ACTIVITY. Each entry below must be repeated word for word.

WORKING DATA.
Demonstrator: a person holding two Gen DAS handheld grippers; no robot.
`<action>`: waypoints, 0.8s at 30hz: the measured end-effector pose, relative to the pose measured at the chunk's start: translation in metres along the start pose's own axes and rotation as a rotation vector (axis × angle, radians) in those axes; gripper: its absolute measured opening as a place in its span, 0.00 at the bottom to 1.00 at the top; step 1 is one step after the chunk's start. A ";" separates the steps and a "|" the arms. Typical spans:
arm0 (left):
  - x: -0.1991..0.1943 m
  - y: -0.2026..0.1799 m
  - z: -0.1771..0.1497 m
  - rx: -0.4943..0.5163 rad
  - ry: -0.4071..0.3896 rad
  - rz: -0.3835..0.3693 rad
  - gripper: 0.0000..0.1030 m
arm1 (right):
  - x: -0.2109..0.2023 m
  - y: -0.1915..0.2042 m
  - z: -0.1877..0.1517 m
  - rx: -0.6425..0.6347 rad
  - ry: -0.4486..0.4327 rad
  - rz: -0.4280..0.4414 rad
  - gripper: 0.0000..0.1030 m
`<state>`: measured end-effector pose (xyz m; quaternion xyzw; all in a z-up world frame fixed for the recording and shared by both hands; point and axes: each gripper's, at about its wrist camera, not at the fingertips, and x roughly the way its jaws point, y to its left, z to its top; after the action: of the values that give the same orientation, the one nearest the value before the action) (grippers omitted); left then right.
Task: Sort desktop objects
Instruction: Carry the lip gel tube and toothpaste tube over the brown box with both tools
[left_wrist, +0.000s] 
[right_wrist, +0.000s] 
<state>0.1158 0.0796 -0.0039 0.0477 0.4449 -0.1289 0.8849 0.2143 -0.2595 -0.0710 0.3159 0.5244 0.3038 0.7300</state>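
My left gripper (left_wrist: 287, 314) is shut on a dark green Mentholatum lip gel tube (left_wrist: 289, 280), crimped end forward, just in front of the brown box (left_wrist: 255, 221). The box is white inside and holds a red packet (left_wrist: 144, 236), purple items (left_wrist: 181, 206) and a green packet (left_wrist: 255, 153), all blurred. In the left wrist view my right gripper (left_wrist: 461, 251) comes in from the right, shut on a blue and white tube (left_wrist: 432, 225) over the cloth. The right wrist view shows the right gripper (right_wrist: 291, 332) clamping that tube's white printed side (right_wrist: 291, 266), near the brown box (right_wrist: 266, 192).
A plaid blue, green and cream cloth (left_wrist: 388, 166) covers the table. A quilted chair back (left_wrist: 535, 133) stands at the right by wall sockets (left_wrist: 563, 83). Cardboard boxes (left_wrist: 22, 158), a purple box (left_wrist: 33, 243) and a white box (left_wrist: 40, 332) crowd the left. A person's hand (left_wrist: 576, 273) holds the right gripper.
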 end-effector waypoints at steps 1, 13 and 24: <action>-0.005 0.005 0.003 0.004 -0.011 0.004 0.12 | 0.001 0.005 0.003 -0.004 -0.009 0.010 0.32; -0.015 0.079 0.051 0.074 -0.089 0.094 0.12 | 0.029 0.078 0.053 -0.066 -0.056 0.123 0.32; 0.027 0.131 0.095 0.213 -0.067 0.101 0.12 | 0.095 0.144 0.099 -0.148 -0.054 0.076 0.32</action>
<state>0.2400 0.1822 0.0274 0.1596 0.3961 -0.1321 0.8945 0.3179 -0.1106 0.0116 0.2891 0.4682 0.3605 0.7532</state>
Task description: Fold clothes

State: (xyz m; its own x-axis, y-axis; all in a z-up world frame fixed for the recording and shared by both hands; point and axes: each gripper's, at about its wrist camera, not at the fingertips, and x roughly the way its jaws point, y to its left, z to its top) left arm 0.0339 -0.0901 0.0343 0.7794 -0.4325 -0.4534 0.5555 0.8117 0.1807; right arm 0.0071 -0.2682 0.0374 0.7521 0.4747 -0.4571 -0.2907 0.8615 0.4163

SOLVED EXERCISE.
Demonstrator: a person holding two Gen DAS handheld grippers; no robot.
`<action>`: waypoints, 0.8s at 30hz: the measured end-effector pose, relative to the pose measured at the chunk's start: translation in metres along the start pose's own axes and rotation as a rotation vector (axis × angle, radians) in those axes; gripper: its absolute measured opening as a place in its span, 0.00 at the bottom to 1.00 at the top; step 1 is one step after the chunk's start. A ";" separates the steps and a "|" the arms. Typical spans:
arm0 (left):
  - x: -0.1991..0.1943 m
  - y: -0.2026..0.1799 m
  - z: -0.1771..0.1497 m
  - rx: -0.4943..0.5163 rad
  - ry: -0.4071..0.3896 rad
  - rz: -0.3835..0.3693 rad
  - gripper: 0.0000..0.1030 m
arm1 (right):
  - x: -0.2109..0.2023 m
  - y: -0.1915..0.2042 m
  - z: -0.1877..0.1517 m
  - rx: -0.6425..0.6347 rad
  - ry: -0.4486..0.4327 rad
  - rz: -0.4280..0.4414 rad
  - gripper: 0.0000..0.1030 m
`<state>`: measured end-effector pose (xyz m; quaternion xyzw; all in a z-up world frame fixed for the recording and shared by both hands; point and axes: each gripper's, at about its wrist camera, not at the fingertips, and x roughly the way its jaws point, y to its left, z to its top; after the action: of the values that give the same orientation, the one nearest the value before the action) (grippers omitted); left then right.
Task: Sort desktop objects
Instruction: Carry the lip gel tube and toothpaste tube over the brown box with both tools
[left_wrist, +0.000s] 
[right_wrist, +0.000s] 
<state>0.1158 0.0796 -0.0039 0.0477 0.4449 -0.1289 0.8849 0.2143 -0.2595 -0.0710 0.3159 0.5244 0.3038 0.7300</state>
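My left gripper (left_wrist: 287, 314) is shut on a dark green Mentholatum lip gel tube (left_wrist: 289, 280), crimped end forward, just in front of the brown box (left_wrist: 255, 221). The box is white inside and holds a red packet (left_wrist: 144, 236), purple items (left_wrist: 181, 206) and a green packet (left_wrist: 255, 153), all blurred. In the left wrist view my right gripper (left_wrist: 461, 251) comes in from the right, shut on a blue and white tube (left_wrist: 432, 225) over the cloth. The right wrist view shows the right gripper (right_wrist: 291, 332) clamping that tube's white printed side (right_wrist: 291, 266), near the brown box (right_wrist: 266, 192).
A plaid blue, green and cream cloth (left_wrist: 388, 166) covers the table. A quilted chair back (left_wrist: 535, 133) stands at the right by wall sockets (left_wrist: 563, 83). Cardboard boxes (left_wrist: 22, 158), a purple box (left_wrist: 33, 243) and a white box (left_wrist: 40, 332) crowd the left. A person's hand (left_wrist: 576, 273) holds the right gripper.
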 end-effector waypoints at steps 1, 13 and 24: <action>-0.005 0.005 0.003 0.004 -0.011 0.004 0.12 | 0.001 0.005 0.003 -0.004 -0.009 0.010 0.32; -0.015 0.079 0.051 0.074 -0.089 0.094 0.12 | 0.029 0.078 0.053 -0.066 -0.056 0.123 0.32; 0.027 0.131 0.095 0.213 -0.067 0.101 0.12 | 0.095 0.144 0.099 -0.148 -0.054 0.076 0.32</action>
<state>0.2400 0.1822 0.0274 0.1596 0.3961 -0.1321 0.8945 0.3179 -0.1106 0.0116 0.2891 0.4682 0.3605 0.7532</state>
Task description: Fold clothes

State: (xyz m; its own x-axis, y-axis; all in a z-up world frame fixed for the recording and shared by both hands; point and axes: each gripper's, at about its wrist camera, not at the fingertips, and x roughly the way its jaws point, y to its left, z to its top) left arm 0.0339 -0.0901 0.0343 0.7794 -0.4325 -0.4534 0.5555 0.8117 0.1807; right arm 0.0071 -0.2682 0.0374 0.7521 0.4747 -0.4571 -0.2907 0.8615 0.4163

The answer given here is complete.